E` stata illustrata dalle Agenzie delle Entrate a professionisti e rappresentanti delle piccole e medie imprese l’operazione di restyling del redditometro, con indicatori (molto piu` di quelli attuali) basati sulle spese certe, realmente effettuate, che verranno parametrati sulle varie tipologie di famiglia, guardando anche alla distribuzione lungo il territorio italiano.

Dunque, le mire del Fisco si concentreranno sul rapporto tra capacita di spesa e appartenenti al gruppo familiare utilizzando un criterio territoriale che non considererà solo le differenze tra Nord e Sud ma anche la localizzazione rispetto alle grandi aree territoriali. In tal senso sara` data rilevanza, ad esempio, al fatto di abitare in luoghi in cui la vita e` piu` cara.

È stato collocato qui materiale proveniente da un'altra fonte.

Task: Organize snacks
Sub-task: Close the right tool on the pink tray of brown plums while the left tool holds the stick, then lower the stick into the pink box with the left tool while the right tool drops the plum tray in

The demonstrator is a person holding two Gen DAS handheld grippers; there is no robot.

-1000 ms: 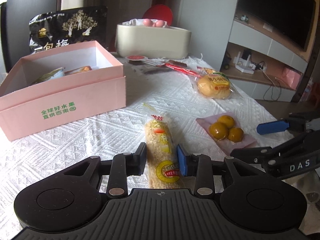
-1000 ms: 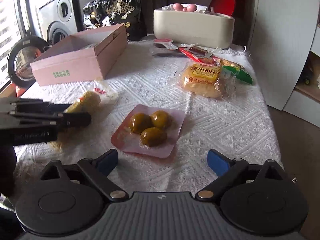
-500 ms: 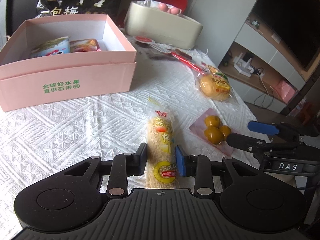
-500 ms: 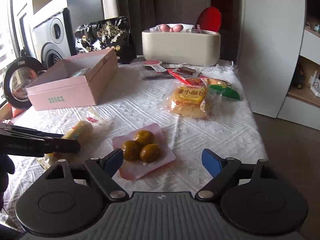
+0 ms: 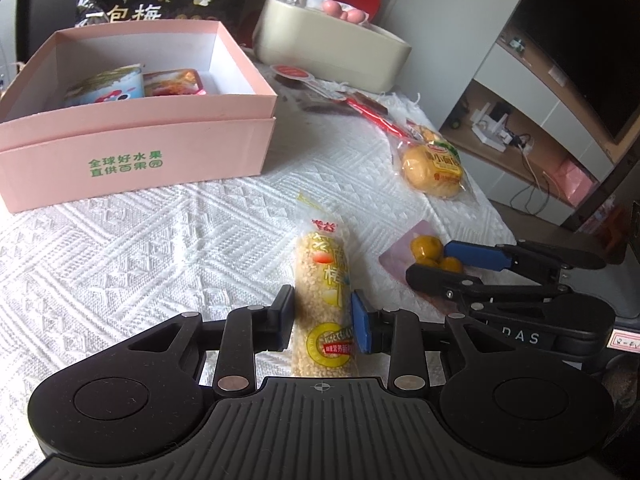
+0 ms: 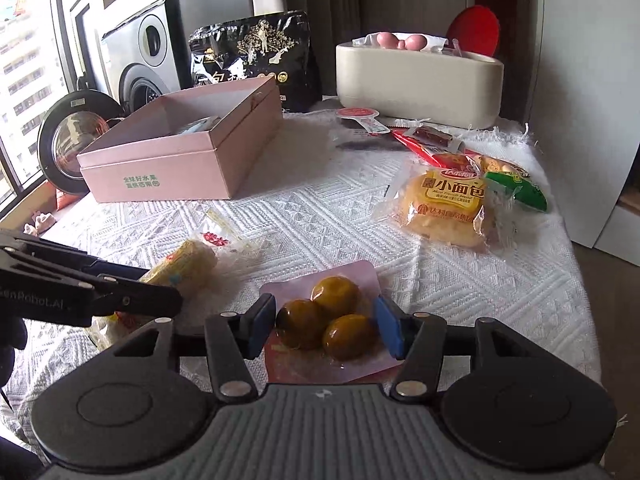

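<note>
a: where's the left claw (image 5: pixel 322 322) right now?

b: low over the desk (image 5: pixel 140 256), its two pads set on either side of the rice cracker roll (image 5: pixel 326 300). the roll lies lengthwise between them, its twisted end pointing away toward the pink box (image 5: pixel 136 160). the pads sit right against the wrapper, narrow, gripping it about halfway along.

a: and the right claw (image 6: pixel 326 330)?

b: it has just been closing, and the pink pack of three yellow balls (image 6: pixel 328 320) sits between its blue pads. the left pad is at the pack's edge, the right pad just beside the far ball. whether the pads actually press on the pack i cannot tell, though they stand close to it.

a: how do the two snacks lie to each other?

b: side by side near the front edge of the desk, the roll to the left of the pack, apart. from the left wrist view the right claw reaches in from the right over the pack.

a: the rest?

b: the pink box is open at the back left with a couple of packets inside. a small bread bag (image 6: pixel 444 208) lies off to the right, near a green wrapper (image 6: pixel 516 190). a cream tub (image 6: pixel 416 80) and a black bag (image 6: pixel 256 56) stand at the back.
</note>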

Tra i parametri, vecchi e nuovi, per la determinazione del reddito presunto vi sono:

l'acquisto di macchine di lusso e mini-car, le iscrizioni a club e scuole esclusive, le spese per i viaggi all'estero e gli acquisti presso case d’asta, la stipula di polizze assicurative, le spese di ristrutturazione e i mutui, i consumi per energia e gas, ma anche movimenti di capitali o assicurazioni e gli acquisti in leasing (dai primi controlli risultano essere in molti a pagare rate di leasing superiori a quanto dichiarato). Escono di scena, invece, le roulotte. L’accertamento scattera` solo quando vi sara` una discrepanza di rilievo tra quanto speso e quanto dichiarato, circa il 25%.

Per quanto riguarda il contribuente, Caf e professionisti dovranno aiutarlo a valutare gli scostamenti. E sara` possibile fornire la prova contraria per giustificare le spese: eredita`, vincita al lotto, donazione o un reddito esente. Anche formare una coppia di fatto, un profilo che verra` analizzato dall'Agenzia, potrebbe essere usato come prova per la difesa.